• Exercise
Give the lines again exactly as they appear below, from the line with "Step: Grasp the" to the line with "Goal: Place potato", both included, and only those lines. Leave every picture out.

[Data records]
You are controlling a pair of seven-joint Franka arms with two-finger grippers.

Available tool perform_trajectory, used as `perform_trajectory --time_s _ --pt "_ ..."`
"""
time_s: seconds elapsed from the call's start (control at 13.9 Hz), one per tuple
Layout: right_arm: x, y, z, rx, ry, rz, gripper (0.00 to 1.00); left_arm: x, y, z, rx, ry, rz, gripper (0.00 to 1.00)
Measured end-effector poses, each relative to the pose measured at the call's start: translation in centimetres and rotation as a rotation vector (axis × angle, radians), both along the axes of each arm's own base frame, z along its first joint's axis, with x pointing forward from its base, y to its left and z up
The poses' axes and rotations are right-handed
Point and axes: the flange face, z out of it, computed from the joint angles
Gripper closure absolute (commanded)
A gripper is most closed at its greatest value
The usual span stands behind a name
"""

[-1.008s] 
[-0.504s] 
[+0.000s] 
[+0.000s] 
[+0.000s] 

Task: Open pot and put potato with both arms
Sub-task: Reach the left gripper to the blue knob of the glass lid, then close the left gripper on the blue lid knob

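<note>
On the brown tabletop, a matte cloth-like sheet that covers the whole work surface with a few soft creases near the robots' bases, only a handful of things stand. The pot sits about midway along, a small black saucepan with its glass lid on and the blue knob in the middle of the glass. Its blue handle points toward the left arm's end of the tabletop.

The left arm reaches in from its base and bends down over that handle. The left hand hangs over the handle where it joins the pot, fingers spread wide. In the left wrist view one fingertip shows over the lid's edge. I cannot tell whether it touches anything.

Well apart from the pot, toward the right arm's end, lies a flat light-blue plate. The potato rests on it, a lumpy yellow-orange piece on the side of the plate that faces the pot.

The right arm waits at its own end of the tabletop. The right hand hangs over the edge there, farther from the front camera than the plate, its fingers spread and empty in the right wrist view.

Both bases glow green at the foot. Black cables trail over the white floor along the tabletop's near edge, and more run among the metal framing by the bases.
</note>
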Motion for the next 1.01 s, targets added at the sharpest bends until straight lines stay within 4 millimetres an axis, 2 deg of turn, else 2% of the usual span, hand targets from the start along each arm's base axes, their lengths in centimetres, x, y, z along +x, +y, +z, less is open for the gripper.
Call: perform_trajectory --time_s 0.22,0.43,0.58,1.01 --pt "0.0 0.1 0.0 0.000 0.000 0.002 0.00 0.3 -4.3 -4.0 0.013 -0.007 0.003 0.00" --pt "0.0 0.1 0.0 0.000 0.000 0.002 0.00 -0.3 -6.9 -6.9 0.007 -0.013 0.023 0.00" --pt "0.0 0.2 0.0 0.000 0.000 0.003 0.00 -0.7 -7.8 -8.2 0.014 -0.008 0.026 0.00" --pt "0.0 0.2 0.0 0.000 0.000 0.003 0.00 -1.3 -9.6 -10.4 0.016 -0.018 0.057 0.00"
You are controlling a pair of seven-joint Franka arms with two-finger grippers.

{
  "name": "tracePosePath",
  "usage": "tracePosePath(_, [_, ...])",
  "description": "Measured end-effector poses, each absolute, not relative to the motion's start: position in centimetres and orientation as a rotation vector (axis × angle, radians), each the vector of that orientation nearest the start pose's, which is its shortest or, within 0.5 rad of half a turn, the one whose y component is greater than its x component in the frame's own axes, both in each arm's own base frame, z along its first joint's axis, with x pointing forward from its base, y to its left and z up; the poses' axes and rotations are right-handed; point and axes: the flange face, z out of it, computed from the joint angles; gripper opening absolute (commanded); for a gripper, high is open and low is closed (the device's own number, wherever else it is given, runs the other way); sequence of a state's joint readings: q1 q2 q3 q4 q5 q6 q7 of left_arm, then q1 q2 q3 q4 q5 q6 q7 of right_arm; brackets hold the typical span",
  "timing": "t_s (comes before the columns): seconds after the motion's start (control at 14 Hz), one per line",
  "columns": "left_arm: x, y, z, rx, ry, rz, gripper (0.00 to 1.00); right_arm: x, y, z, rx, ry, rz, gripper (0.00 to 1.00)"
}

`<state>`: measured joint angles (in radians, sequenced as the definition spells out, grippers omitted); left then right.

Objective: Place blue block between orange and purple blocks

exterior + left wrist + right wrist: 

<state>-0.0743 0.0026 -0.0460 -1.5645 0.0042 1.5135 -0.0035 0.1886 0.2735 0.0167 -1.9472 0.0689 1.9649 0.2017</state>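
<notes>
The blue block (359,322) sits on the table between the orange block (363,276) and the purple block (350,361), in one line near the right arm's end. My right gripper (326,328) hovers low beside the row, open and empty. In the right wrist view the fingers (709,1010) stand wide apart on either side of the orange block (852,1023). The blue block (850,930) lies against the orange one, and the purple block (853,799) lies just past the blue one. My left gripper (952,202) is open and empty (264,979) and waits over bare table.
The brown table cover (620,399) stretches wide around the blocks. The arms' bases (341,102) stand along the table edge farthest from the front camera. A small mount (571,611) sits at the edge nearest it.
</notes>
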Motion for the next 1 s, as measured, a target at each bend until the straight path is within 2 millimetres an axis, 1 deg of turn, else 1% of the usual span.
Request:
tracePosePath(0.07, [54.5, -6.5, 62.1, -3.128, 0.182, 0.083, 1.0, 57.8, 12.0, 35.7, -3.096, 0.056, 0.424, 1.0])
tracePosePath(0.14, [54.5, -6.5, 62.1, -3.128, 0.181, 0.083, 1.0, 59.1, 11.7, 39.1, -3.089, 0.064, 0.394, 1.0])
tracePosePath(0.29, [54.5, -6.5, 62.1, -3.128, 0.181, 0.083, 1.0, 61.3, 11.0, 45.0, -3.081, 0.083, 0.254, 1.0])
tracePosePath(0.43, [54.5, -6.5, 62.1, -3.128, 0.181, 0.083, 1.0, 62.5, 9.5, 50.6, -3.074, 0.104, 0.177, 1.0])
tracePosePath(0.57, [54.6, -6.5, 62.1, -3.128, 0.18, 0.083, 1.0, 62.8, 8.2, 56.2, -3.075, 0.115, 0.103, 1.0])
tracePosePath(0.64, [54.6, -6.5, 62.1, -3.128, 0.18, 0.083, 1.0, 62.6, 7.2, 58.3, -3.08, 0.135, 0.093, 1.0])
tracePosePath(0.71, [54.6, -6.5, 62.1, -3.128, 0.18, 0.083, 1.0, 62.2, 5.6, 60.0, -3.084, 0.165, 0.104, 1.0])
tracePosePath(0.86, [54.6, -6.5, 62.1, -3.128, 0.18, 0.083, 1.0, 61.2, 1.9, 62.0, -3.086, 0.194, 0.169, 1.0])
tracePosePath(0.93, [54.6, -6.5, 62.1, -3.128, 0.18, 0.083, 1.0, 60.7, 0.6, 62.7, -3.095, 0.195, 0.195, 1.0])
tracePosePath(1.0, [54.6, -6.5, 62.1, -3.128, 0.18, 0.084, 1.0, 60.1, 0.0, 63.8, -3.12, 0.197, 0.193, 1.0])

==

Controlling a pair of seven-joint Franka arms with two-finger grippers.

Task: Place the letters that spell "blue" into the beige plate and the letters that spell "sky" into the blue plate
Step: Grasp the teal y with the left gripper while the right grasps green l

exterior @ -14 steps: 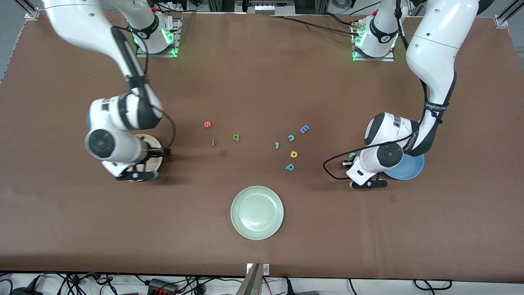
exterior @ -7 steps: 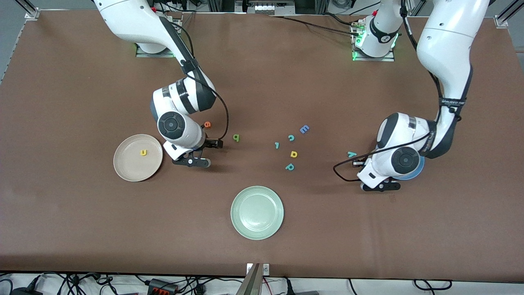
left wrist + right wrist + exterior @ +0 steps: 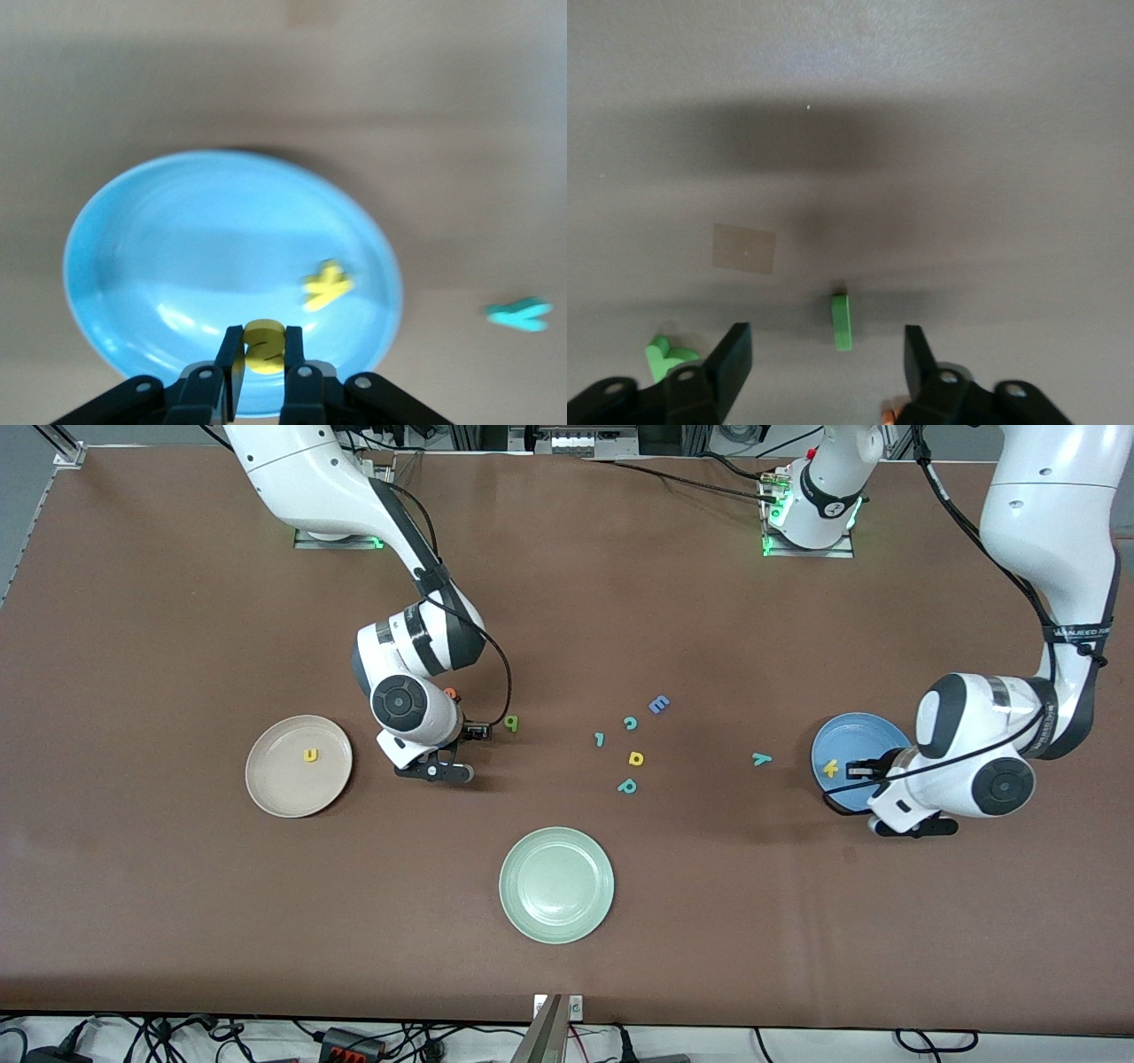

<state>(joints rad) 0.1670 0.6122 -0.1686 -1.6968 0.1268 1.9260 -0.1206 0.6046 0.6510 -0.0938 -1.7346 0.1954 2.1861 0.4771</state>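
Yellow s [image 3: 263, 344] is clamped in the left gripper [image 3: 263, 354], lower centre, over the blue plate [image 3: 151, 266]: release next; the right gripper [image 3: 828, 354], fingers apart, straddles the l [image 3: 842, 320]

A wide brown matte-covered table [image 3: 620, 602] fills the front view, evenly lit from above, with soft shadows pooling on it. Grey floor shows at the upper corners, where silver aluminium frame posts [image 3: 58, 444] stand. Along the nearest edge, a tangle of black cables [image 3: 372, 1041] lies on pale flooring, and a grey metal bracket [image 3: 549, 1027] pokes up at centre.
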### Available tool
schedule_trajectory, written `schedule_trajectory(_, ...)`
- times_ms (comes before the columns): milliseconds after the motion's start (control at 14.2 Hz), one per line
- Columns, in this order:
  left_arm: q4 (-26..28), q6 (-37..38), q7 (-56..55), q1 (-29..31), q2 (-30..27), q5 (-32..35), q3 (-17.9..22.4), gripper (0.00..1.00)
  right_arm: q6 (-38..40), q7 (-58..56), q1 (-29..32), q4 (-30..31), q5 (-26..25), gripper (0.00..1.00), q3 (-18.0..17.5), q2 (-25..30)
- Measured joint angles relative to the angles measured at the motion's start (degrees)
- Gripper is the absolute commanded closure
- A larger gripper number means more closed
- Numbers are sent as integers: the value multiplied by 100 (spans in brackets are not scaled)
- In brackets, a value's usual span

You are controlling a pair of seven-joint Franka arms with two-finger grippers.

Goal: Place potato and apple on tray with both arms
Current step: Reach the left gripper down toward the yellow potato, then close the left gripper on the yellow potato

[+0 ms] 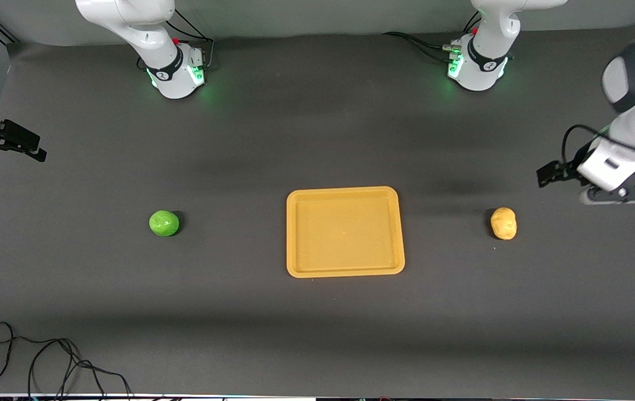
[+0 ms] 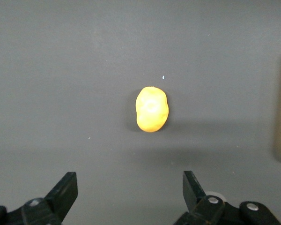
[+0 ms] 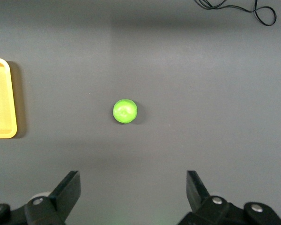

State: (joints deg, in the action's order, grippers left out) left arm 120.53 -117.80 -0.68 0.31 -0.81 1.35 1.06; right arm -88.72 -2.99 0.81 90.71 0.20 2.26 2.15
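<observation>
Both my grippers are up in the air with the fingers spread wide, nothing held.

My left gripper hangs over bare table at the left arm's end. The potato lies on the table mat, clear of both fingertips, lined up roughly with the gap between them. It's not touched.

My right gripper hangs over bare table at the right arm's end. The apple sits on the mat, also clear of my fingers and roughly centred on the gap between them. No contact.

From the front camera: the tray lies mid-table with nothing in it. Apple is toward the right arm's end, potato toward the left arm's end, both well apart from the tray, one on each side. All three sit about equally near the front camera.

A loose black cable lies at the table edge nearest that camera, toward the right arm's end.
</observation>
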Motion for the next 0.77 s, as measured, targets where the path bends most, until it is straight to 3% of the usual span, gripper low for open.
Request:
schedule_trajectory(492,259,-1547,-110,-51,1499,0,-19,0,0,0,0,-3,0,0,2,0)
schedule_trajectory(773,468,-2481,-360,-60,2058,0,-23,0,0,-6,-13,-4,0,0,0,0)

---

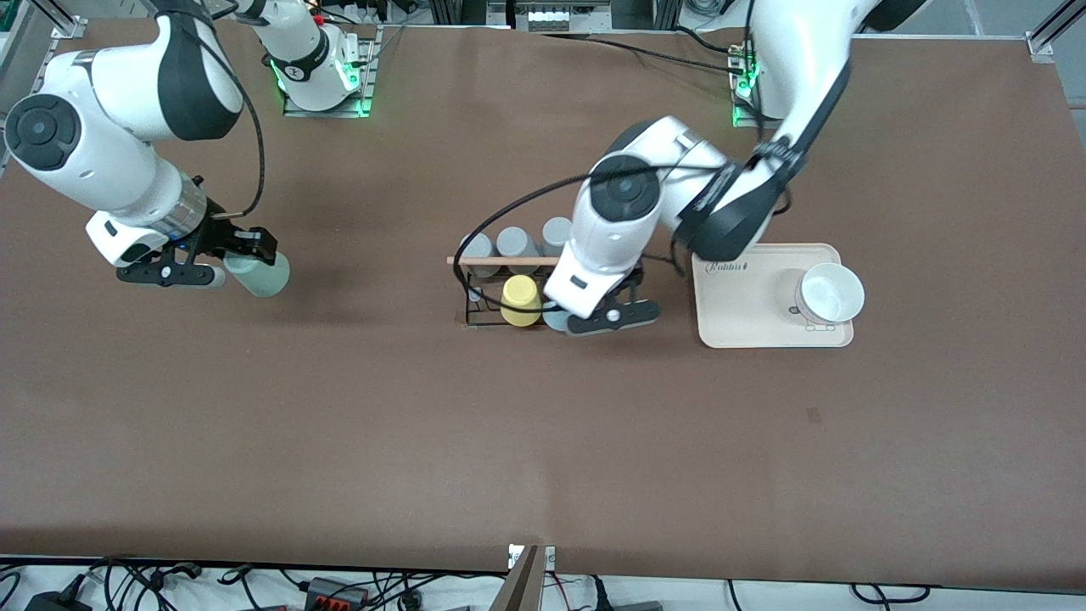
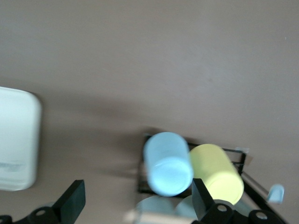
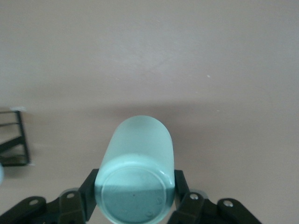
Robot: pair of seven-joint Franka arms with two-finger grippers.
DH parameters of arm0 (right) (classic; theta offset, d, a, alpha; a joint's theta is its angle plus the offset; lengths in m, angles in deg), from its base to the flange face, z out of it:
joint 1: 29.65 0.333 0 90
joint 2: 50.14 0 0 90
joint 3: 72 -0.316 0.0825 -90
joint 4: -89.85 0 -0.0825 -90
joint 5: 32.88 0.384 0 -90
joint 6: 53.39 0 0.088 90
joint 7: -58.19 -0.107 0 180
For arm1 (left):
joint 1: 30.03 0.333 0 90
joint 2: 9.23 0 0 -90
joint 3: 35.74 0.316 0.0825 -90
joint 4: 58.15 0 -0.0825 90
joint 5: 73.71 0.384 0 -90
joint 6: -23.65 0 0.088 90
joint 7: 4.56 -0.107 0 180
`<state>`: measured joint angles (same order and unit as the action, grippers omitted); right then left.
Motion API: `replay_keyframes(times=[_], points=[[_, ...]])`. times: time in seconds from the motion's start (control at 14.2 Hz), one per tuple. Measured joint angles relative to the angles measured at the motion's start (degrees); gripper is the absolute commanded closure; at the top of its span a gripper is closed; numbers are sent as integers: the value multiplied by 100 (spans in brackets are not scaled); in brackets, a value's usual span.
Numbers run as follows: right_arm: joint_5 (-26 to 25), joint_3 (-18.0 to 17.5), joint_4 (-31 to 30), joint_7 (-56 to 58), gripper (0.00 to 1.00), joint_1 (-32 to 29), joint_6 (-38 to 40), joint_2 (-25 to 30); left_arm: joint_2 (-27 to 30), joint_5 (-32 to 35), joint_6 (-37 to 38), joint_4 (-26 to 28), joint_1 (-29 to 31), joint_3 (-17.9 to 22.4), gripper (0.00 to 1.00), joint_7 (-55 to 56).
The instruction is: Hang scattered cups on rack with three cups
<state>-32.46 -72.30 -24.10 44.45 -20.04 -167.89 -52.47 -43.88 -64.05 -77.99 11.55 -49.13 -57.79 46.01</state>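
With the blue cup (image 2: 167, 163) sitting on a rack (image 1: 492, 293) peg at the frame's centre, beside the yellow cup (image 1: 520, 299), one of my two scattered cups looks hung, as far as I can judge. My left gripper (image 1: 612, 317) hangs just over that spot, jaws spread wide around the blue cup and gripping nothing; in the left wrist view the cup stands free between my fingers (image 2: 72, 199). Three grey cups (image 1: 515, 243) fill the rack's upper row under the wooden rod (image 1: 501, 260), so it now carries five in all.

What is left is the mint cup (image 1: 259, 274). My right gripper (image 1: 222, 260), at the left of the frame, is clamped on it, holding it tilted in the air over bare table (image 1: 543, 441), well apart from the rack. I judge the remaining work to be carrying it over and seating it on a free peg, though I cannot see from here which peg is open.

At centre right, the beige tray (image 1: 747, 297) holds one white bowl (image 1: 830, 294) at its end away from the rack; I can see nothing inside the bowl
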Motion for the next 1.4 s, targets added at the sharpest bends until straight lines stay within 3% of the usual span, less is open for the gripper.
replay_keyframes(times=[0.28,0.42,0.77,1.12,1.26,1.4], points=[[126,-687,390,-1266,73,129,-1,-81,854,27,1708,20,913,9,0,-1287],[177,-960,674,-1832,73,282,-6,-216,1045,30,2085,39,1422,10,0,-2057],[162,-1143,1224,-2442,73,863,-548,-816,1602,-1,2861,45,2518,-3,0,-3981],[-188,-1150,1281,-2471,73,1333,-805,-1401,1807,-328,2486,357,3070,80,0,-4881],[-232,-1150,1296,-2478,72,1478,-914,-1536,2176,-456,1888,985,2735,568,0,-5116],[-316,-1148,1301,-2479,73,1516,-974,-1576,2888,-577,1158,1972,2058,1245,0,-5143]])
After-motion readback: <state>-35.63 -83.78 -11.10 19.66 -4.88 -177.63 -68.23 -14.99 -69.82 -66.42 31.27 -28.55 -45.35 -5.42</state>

• Task response
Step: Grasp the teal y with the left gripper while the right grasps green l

exterior @ -14 steps: 
exterior @ -7 steps: 
left wrist + right wrist + exterior @ +0 steps: 

<state>(joints rad) 0.1670 0.6122 -0.1686 -1.6968 0.1268 1.9260 -0.1206 0.6046 0.6510 -0.0938 -1.7346 0.1954 2.1861 0.4771</state>
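Yellow s [image 3: 263, 344] is clamped in the left gripper [image 3: 263, 354], lower centre, over the blue plate [image 3: 151, 266]: release next; the right gripper [image 3: 828, 354], fingers apart, straddles the l [image 3: 842, 320]

A wide brown matte-covered table [image 3: 620, 602] fills the front view, evenly lit from above, with soft shadows pooling on it. Grey floor shows at the upper corners, where silver aluminium frame posts [image 3: 58, 444] stand. Along the nearest edge, a tangle of black cables [image 3: 372, 1041] lies on pale flooring, and a grey metal bracket [image 3: 549, 1027] pokes up at centre.
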### Available tool
schedule_trajectory, written `schedule_trajectory(_, ...)`
- times_ms (comes before the columns): milliseconds after the motion's start (control at 14.2 Hz), one per line
- Columns, in this order:
  left_arm: q4 (-26..28), q6 (-37..38), q7 (-56..55), q1 (-29..31), q2 (-30..27), q5 (-32..35), q3 (-17.9..22.4), gripper (0.00..1.00)
  right_arm: q6 (-38..40), q7 (-58..56), q1 (-29..32), q4 (-30..31), q5 (-26..25), gripper (0.00..1.00), q3 (-18.0..17.5), q2 (-25..30)
- Measured joint angles relative to the angles measured at the motion's start (degrees)
- Gripper is the absolute commanded closure
- A larger gripper number means more closed
- Numbers are sent as integers: the value multiplied by 100 (spans in brackets are not scaled)
- In brackets, a value's usual span

You are controlling a pair of seven-joint Franka arms with two-finger grippers.

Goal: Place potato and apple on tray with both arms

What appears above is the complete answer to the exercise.